Answer
Vertex: $(8,-20)$
Vertical intercept: $(0,236)$
Horizontal intercepts: $(5.76,0),(10.24,0)$
Work Step by Step
Given $$
h(x)=4(x-8)^2-20.
$$ The parabola is in its standard vertex form, $f(x) = a(x-h)^2+k$. The vertex can be directly read from the equation.
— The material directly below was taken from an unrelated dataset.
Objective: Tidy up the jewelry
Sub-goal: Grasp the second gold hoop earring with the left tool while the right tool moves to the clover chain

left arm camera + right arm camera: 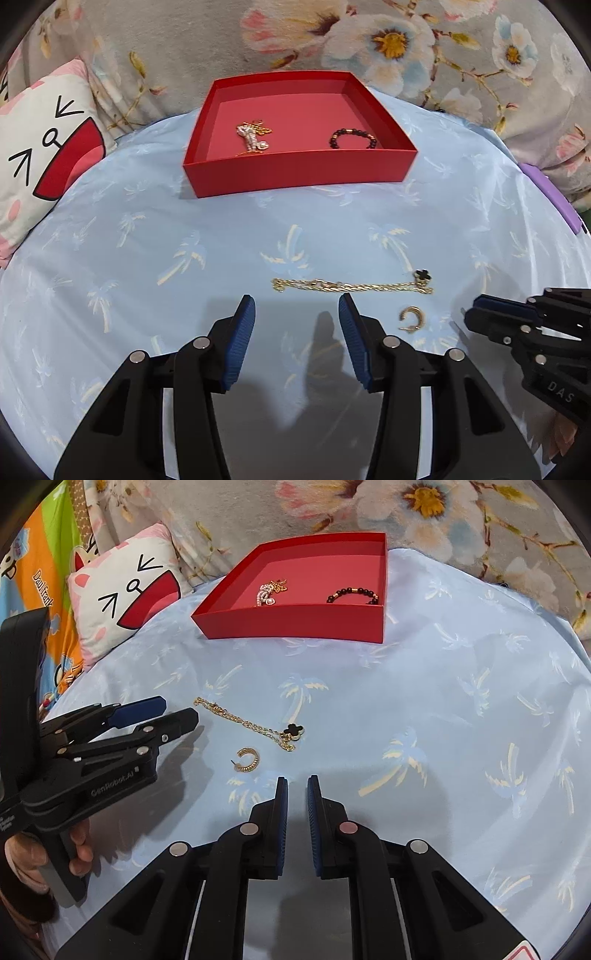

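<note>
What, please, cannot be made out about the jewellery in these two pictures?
- Pearl-and-gold tangle in the red cardboard tray: too small and knotted in both views to count its pieces.
- Dark beaded bracelet: the tray's front wall hides its near edge in the right wrist view.

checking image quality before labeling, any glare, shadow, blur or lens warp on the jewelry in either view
Left wrist view: strong fisheye bending with dark corners; the left gripper casts a shadow on the blue cloth, short of the sharp gold chain bracelet. Right wrist view: same warp; the gold hoop earring is crisp, shadow under the right gripper, no glare.
</note>
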`<act>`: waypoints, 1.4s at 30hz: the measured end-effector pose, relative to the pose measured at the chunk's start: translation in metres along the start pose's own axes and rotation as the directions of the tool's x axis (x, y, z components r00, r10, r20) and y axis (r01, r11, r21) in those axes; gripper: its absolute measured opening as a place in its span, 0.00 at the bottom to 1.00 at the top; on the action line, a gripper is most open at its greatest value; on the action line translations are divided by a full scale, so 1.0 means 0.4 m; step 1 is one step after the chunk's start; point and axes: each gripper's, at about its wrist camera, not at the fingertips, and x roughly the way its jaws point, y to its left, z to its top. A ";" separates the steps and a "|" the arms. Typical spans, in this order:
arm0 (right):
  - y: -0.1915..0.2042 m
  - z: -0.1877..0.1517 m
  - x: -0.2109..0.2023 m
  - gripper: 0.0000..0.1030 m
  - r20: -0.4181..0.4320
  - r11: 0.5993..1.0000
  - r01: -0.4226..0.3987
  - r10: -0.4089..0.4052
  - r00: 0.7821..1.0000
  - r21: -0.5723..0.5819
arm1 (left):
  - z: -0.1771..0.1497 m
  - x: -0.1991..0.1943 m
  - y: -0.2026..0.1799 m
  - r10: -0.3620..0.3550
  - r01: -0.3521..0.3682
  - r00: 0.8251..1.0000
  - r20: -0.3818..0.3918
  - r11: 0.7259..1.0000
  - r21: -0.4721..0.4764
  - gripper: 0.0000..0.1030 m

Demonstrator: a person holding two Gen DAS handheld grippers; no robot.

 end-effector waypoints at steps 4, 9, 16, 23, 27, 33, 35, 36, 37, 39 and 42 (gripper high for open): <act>-0.011 0.000 -0.008 0.11 0.012 1.000 0.030 -0.030 0.999 0.001 | -0.010 -0.004 -0.031 -0.016 0.016 1.000 -0.003 0.999 0.027 0.47; -0.032 0.003 -0.016 0.11 0.016 0.999 0.039 -0.040 0.999 0.022 | -0.012 -0.003 -0.070 -0.054 0.054 0.998 -0.017 0.998 0.033 0.48; -0.049 0.012 -0.028 0.11 0.028 0.998 0.038 -0.039 0.999 0.043 | -0.014 0.021 -0.113 -0.101 0.104 0.993 -0.053 0.993 0.049 0.48; -0.047 0.011 -0.022 0.11 0.021 0.999 0.039 -0.040 0.999 0.038 | -0.010 0.032 -0.137 -0.104 0.108 0.993 -0.062 0.991 0.074 0.40; -0.039 0.011 -0.012 0.11 0.008 0.999 0.031 -0.032 0.999 0.034 | -0.010 0.031 -0.128 -0.117 0.121 0.991 -0.060 0.991 0.066 0.19; -0.002 0.034 0.007 0.15 0.010 1.000 0.023 -0.023 1.000 -0.002 | -0.016 0.023 -0.078 -0.099 0.101 0.993 -0.056 0.994 0.038 0.16; 0.008 0.044 0.016 0.24 0.013 1.000 0.023 -0.022 1.000 -0.013 | -0.020 0.020 -0.053 -0.085 0.087 0.995 -0.056 0.996 0.027 0.16; 0.013 0.048 0.023 0.25 0.012 0.999 0.025 -0.025 1.000 -0.021 | -0.022 0.018 -0.041 -0.080 0.081 0.995 -0.055 0.997 0.021 0.16; 0.018 0.052 0.031 0.25 0.008 0.999 0.026 -0.026 1.000 -0.028 | -0.025 0.015 -0.025 -0.065 0.066 0.996 -0.054 0.998 0.016 0.16; 0.025 0.057 0.048 0.25 -0.002 0.999 0.023 -0.023 1.000 -0.036 | -0.028 0.013 0.002 -0.057 0.058 0.997 -0.054 0.998 0.002 0.16; 0.036 0.064 0.070 0.25 -0.013 0.998 0.025 -0.026 1.000 -0.052 | -0.032 0.010 0.039 -0.051 0.049 0.997 -0.052 0.998 -0.032 0.16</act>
The vertex is $(8,-20)$. The horizontal intercept is found by setting the $y$ component of the parabola to zero and solving for $x$.
$$
\begin{aligned}
4(x-8)^2-20&=0 \\
4(x-8)^2&=20 \\
\frac{4(x-8)^2}{4}&=\frac{20}{4} \\
(x-8)^2& = 5\\
x-8&= \pm\sqrt{5}\\
x &=8 \pm\sqrt{5}\\
x&= 8 -\sqrt{5}\\
&= 5.76\\
x&= 8 +\sqrt{5}\\
&= 10.24
\end{aligned}
$$ The horizontal intercepts are $(5.76,0)$ and $(10.24,0)$.
The graph has a vertical intercept for $x= 0$ Find the value of $y$ at $x= 0$. $$
\begin{aligned}
f(0)&=4(0-8)^2-20 \\
y&= 236.
\end{aligned}
$$ The vertical intercept is $(0,236)$.